About a week ago a friend came over to drop off her daughter for a play-date with my daughter. She remarked that the me in real life doesn’t seem like the me she reads about on the blog, and that she always kind of expects to see a haggard sickly person looking super sick, but instead I just seem like regular me. I told her that was interesting based on some recent conversations I had been having with my kids (who see things behind the scenes) about how devastated they are about how sickly I actually am on a regular basis. It was also worth noting that, when this friend sees me, I am obviously up and around, rather than laying in bed having a bad day. But it was somewhat encouraging too, that at least when I am up and around I am doing maybe better than I think I am.

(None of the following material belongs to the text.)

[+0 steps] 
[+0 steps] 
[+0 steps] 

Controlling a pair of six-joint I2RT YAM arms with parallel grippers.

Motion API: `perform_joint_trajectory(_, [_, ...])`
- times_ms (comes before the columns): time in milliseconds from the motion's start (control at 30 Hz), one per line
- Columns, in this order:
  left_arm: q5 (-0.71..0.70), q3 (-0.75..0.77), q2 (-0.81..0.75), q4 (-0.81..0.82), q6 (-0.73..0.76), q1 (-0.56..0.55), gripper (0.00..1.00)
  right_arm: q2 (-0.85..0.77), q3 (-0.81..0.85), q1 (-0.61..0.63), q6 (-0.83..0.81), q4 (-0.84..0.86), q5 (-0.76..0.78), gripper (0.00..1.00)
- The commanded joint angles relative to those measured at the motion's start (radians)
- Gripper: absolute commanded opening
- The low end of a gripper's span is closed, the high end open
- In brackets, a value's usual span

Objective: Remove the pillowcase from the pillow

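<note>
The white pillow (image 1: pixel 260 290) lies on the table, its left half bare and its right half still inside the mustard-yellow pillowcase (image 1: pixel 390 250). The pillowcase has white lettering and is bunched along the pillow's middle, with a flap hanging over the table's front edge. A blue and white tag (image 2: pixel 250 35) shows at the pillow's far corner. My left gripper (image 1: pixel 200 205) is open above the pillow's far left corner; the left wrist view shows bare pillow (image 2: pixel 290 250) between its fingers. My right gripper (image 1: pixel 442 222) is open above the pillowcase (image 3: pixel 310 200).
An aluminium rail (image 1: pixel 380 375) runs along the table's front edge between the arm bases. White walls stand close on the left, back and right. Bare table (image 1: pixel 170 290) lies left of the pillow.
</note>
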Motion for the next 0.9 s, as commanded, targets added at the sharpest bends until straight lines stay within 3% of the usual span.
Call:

So, it was good to have this in my mind when, a few days ago, I woke up yet again, to such crippling nausea I could barely stand it. I literally just laid in bed and begged God, “Please, don’t give me another one of these days. I really can’t manage. I know you think I can, but I can’t. I just can’t do this again. You have to take this away. I can’t stand this for another day. I’m at the end of my rope with feeling like this. I’m out of coping strategies. I really can’t feel this way any more…” And on and on it went…
I had just had a long conversation with one of my children about how we don’t get to choose our challenges, but that there is always wisdom in them, even if we can’t see it at the time. I told her that even when I feel awful (a majority of the time), I know intellectually that this is my lot in life for now, so there is no purpose in fighting it. I told her the following:
Let’s say you are supposed to go on a skiing trip with your friends and you break your leg the day before. You have to lay on the couch in a huge cast with your leg propped up, while they all go on the trip that you were so much looking forward to. You could spend the weekend imagining them having so much fun on the slopes without you. You could picture them in your mind drinking hot cocoa around the fire, and wonder every minute what they are doing that you are missing out on. Or you can realize that the ski trip isn’t your life right now. You can try to make the best plan you can for what is your life. So you can have your parents get you yummy snacks and rent you your favorite movies and get you some great books from the library. Maybe you even invite over some friends who didn’t go on the ski trip to hang out with you. Those 48 hours pass either way- the only question is whether they pass in mourning what you don’t have or enjoying what you have left.
But. Here I was in bed hating my lot in life. I was just so done with feeling ill. Pain I find mostly manageable, even when it’s debilitating, but nausea and/or dizziness are so much harder for me. they are so much harder to distract from. As a consequence, I spend lots of time in bed. My house suffers, *h suffers, and my kids suffer.
And yet. I have times where I can get dressed and apparently seem pretty normal to the outside world. *h and I went to an appointment last week and I was so nauseated by the time we arrived (the place is about 5 minutes away from our house, but I wasn’t feeling great when we left) that I went straight to the bathroom to throw up. When I walked into the actual office (next door to the bathroom. Of course.), the man asked with concern, “Um, do you need to reschedule?” And *h just kind of laughed and said, “No, it’s fine. She does this all the time…” The guy was a little incredulous and we had to remember that it isn’t a normal thing for people to just go around throwing up all the time. But I really did feel better enough to have the appointment…
So, this is my life, Charlie Brown.
In order to eke out a life, I need to push past feeling cruddy to get things done, but I also need to spend most of my time in bed. In order to have the energy to do the bare minimum for my family, I need to say no to most extra things, and that’s not easy when I look okay to people on the outside. In other words, in order to do anything, I mostly do nothing- or at least I feel like that’s how it looks a lot of the time.
One of my daughters was very very sad the other night. “What if you NEVER get better?” she wanted to know. So I said, “You’re right, that’s hard. But what if this is as good as it gets? Let’s say I’m as well as I will ever be right this minute. There is still a lot I can do: I can talk to you, cook for you, interact with you, love you, support you, give you direction, and be here for you from my bed unless I am super super sick. There are lots of ways it could be worse than it is. So if you only have 50% of the mother you would wish for, can you enjoy the 50%? I may not be a ski trip, but maybe I can be your favorite movie and an awesome candy bar…”
I told her what I believe to be absolutely true: that God always answers our prayers, but sometimes the answer is “Not yet.”
And for right now, that’s the best I can do.